String stands for System.String and it is a .NET Framework type. string is an alias in the C# language for System.String. Both of them are compiled to System.String in IL (Intermediate Language), so there is no difference. Choose what you like and use that. If you code in C#, I'd prefer string as it's a C# type alias and well-known by C# programmers.
I can say the same about (int, System.Int32) etc..
The best answer I have ever heard about using the provided type aliases in C# comes from Jeffrey Richter in his book CLR Via C#. Here are his 3 reasons:
I've seen a number of developers confused, not knowing whether to use string or String in their code. Because in C# the string (a keyword) maps exactly to System.String (an FCL type), there is no difference and either can be used.
In C#, long maps to System.Int64, but in a different programming language, long could map to an Int16 or Int32. In fact, C++/CLI does in fact treat long as an Int32. Someone reading source code in one language could easily misinterpret the code's intention if he or she were used to programming in a different programming language. In fact, most languages won't even treat long as a keyword and won't compile code that uses it.
The FCL has many methods that have type names as part of their method names. For example, the BinaryReader type offers methods such as ReadBoolean, ReadInt32, ReadSingle, and so on, and the System.Convert type offers methods such as ToBoolean, ToInt32, ToSingle, and so on. Although it's legal to write the following code, the line with float feels very unnatural to me, and it's not obvious that the line is correct:
BinaryReader br = new BinaryReader(...);
float val = br.ReadSingle(); // OK, but feels unnatural
Single val = br.ReadSingle(); // OK and feels good
So there you have it. I think these are all really good points. I however, don't find myself using Jeffrey's advice in my own code. Maybe I am too stuck in my C# world but I end up trying to make my code look like the framework code.
string is a reserved word, but String is just a class name.
This means that string cannot be used as a variable name by itself.
If for some reason you wanted a variable called string, you'd see only the first of these compiles:
StringBuilder String = new StringBuilder(); // compiles
StringBuilder string = new StringBuilder(); // doesn't compile
If you really want a variable name called string you can use # as a prefix:
StringBuilder #string = new StringBuilder();
Another critical difference: Stack Overflow highlights them differently.

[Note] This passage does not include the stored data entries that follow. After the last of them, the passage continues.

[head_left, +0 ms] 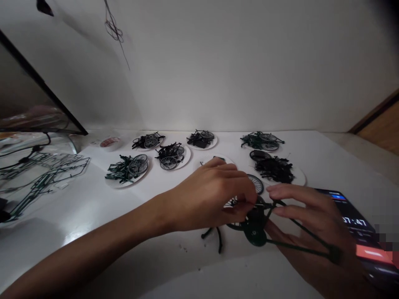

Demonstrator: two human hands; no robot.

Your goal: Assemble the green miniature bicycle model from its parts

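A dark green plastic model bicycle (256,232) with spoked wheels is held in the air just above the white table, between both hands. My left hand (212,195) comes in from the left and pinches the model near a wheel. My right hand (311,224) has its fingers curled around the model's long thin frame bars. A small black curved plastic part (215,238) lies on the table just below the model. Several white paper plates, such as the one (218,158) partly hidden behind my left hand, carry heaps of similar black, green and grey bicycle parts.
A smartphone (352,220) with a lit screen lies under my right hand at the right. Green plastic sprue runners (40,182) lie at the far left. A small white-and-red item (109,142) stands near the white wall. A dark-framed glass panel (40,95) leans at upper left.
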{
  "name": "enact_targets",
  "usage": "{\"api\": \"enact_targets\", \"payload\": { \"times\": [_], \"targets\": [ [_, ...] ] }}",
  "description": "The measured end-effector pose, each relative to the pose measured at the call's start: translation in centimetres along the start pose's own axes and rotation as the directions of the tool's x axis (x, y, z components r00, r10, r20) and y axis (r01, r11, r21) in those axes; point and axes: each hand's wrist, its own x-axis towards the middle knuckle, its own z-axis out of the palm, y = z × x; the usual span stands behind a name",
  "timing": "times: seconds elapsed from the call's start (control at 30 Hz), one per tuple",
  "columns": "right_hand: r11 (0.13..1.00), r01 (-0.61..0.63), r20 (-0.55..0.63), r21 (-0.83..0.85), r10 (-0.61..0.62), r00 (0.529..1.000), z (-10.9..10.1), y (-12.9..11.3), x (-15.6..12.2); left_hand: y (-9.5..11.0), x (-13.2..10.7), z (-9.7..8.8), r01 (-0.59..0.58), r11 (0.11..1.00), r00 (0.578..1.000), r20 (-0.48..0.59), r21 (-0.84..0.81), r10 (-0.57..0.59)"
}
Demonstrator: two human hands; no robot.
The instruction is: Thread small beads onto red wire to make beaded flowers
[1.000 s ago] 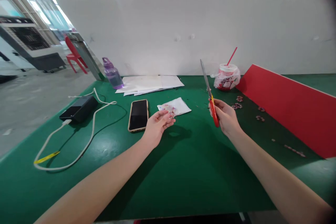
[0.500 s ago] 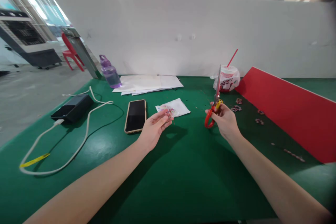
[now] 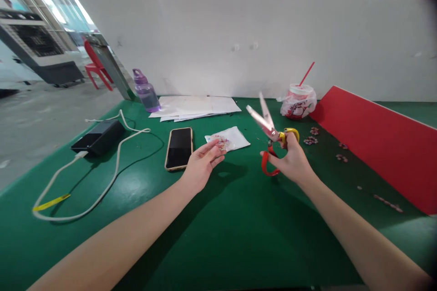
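Observation:
My right hand grips a pair of scissors with one red and one yellow handle loop. Their blades are spread and point up and to the left. My left hand is closed in a pinch on a small pinkish piece, too small and partly covered to name. Just behind those fingertips lies a white packet with coloured specks at its left part. Several flower-like clusters of small pieces lie to the right of the scissors.
A phone lies left of my left hand. Farther left are a black device and its white cable. White papers, a purple bottle and a bagged cup stand along the back. A red board leans at right.
The scissors have opened and swung leftward, from pointing upright with blades together to tilting left with blades apart. My left hand stays nearly in place, still pinching the small piece.

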Motion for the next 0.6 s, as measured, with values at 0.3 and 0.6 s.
{"api": "enact_targets", "payload": {
  "times": [0.3, 0.6],
  "targets": [
    [0.85, 0.406, 0.195, -0.336, -0.359, 0.913, 0.0, -3.5, -1.7, -0.1, 0.6, -0.3, 0.007, 0.99, 1.0, -0.011, -0.142, -0.009],
    [0.735, 0.439, 0.202, -0.516, -0.394, 0.897, -0.6, -2.7, -1.1, 0.1, 0.2, -0.2, 0.053, 0.978, 0.999, 0.018, -0.2, -0.05]
  ]
}}
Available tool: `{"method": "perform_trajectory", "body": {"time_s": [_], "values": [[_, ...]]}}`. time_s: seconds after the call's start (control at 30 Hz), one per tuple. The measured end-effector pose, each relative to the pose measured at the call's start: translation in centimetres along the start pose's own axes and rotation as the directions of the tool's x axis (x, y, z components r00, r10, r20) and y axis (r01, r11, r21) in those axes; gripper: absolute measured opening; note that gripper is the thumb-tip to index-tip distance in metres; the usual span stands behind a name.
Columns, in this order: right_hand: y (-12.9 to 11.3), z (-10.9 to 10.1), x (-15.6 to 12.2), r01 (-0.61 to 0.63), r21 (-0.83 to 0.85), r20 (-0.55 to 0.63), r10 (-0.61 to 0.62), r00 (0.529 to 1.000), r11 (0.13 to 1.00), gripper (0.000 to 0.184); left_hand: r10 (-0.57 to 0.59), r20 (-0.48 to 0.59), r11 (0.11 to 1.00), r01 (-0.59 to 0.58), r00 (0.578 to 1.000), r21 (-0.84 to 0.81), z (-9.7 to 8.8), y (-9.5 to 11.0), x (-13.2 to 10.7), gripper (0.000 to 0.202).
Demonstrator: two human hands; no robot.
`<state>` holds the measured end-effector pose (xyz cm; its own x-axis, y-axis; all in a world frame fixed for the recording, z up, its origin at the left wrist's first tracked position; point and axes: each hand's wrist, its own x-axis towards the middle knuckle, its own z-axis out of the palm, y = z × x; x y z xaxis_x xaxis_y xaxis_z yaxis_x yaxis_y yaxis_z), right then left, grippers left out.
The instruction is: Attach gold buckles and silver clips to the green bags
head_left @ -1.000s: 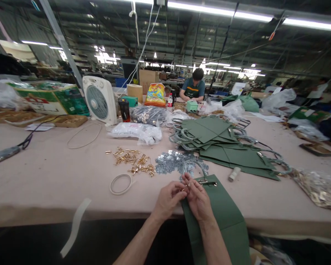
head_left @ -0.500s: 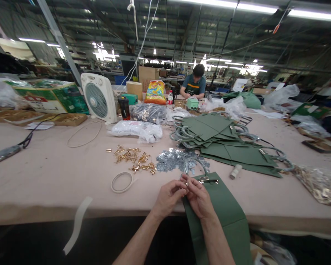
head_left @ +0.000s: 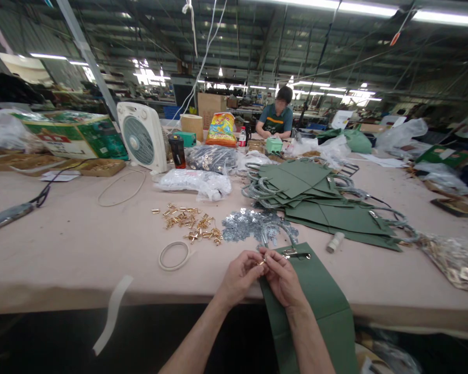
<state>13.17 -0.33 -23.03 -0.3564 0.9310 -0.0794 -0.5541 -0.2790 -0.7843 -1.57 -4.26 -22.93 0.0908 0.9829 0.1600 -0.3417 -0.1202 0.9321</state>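
Left hand [head_left: 238,275], right hand [head_left: 284,280]: we are pinching gold fitting [head_left: 261,263], now showing clearer, at left edge of green panel [head_left: 322,291]; handling apparently continuing.

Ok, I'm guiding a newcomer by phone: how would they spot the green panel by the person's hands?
Start at the long pinkish table, with its stack of green panels right of centre. Come closer, past the silvery pieces, to the right hand: one green panel is there. Unlike the stacked ones, it lies apart and extends past the table's near edge.
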Motion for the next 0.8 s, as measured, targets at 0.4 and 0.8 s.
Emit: {"method": "perform_trajectory", "body": {"time_s": [0.4, 0.8], "values": [[-0.11, -0.03, 0.07, 0.032, -0.021, -0.007, -0.032, 0.999, 0.999, 0.025, 0.130, -0.038, 0.976, -0.121, 0.991, 0.181, -0.36, -0.34, 0.01, 0.026], [-0.41, -0.43, 0.00, 0.008, 0.029, 0.066, -0.009, 0.998, 1.000, 0.020, -0.021, -0.134, 0.998, 0.014, 0.991, -0.059, -0.38, -1.00, 0.04, 0.040]]}}
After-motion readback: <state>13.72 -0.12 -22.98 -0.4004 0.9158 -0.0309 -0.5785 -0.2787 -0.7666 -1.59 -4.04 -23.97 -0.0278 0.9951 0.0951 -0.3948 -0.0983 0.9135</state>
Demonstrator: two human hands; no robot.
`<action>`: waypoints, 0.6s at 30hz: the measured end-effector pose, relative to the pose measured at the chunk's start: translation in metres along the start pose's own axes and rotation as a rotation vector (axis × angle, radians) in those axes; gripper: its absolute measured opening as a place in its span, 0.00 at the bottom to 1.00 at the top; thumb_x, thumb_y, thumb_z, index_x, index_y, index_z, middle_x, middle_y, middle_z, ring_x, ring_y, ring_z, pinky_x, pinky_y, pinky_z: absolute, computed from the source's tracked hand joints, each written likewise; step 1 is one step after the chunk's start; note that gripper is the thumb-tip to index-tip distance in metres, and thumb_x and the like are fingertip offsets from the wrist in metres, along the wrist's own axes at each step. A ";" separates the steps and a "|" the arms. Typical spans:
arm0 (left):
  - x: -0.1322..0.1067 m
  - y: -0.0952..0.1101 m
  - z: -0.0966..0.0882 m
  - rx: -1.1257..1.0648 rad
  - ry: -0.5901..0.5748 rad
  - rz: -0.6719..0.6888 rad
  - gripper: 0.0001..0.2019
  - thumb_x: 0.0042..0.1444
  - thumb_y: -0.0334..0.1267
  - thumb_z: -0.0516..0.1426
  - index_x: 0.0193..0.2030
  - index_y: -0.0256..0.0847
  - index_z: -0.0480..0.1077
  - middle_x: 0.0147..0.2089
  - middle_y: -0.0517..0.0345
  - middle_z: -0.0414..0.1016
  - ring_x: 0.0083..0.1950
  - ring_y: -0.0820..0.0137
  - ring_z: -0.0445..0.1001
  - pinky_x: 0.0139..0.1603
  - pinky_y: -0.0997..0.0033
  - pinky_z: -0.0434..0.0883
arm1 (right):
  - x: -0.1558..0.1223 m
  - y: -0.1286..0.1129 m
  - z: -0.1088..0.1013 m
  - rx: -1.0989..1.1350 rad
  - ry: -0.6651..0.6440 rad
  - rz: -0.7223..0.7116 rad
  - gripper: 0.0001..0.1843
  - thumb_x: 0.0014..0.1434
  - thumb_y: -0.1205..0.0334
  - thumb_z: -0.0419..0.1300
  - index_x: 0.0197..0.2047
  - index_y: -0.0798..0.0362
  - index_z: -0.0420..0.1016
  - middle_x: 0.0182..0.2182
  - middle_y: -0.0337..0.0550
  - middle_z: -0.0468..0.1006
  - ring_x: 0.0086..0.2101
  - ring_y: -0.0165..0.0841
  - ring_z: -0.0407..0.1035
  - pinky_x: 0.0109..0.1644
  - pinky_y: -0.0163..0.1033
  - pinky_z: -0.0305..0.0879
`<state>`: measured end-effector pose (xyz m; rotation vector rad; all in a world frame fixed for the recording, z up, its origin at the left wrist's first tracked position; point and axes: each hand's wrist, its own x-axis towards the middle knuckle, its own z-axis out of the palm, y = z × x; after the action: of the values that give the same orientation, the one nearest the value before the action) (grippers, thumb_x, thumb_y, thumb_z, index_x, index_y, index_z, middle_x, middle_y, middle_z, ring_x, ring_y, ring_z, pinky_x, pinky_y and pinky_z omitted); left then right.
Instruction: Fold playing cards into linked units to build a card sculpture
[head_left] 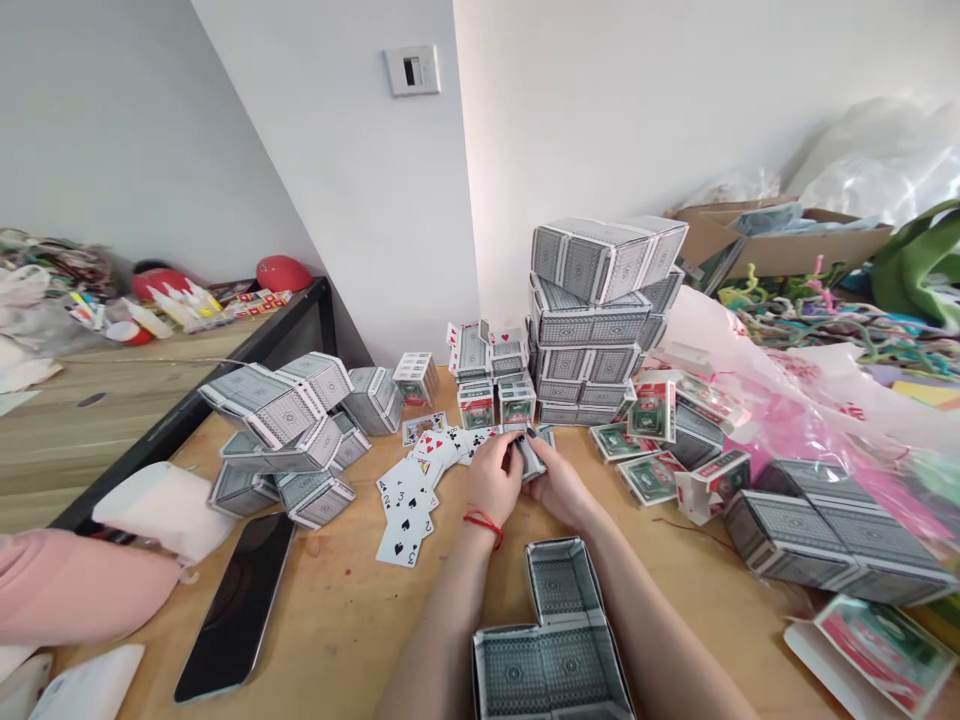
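Both my hands meet over the wooden table [337, 620] and grip a small stack of playing cards [531, 455] with patterned grey backs. My left hand [495, 478], a red string on its wrist, curls round the stack's left side. My right hand [559, 485] closes on its right side. Face-up cards [409, 500] fan out just left of my hands, showing spades and hearts. A flattened card carton [551, 640] lies between my forearms, close to me.
A tall pile of wrapped card bricks [592, 320] stands behind my hands, with small decks [476, 400] in front of it. More bricks [285, 420] lie left and others [825, 530] right. A dark phone [240, 600] and a pink sleeve [67, 585] are at the left.
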<state>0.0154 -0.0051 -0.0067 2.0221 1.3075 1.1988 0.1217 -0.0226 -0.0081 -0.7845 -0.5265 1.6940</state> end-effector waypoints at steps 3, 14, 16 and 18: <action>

There is one difference - you can't use String without using System; beforehand.
It's been covered above; however, you can't use string in reflection; you must use String.
System.String is the .NET string class - in C# string is an alias for System.String - so in use they are the same.
As for guidelines I wouldn't get too bogged down and just use whichever you feel like - there are more important things in life and the code is going to be the same anyway.
If you find yourselves building systems where it is necessary to specify the size of the integers you are using and so tend to use Int16, Int32, UInt16, UInt32 etc. then it might look more natural to use String - and when moving around between different .net languages it might make things more understandable - otherwise I would use string and int.
I prefer the capitalized .NET types (rather than the aliases) for formatting reasons. The .NET types are colored the same as other object types (the value types are proper objects, after all).
Conditional and control keywords (like if, switch, and return) are lowercase and colored dark blue (by default). And I would rather not have the disagreement in use and format.
Consider:
String someString;
string anotherString;
string and String are identical in all ways (except the uppercase "S"). There are no performance implications either way.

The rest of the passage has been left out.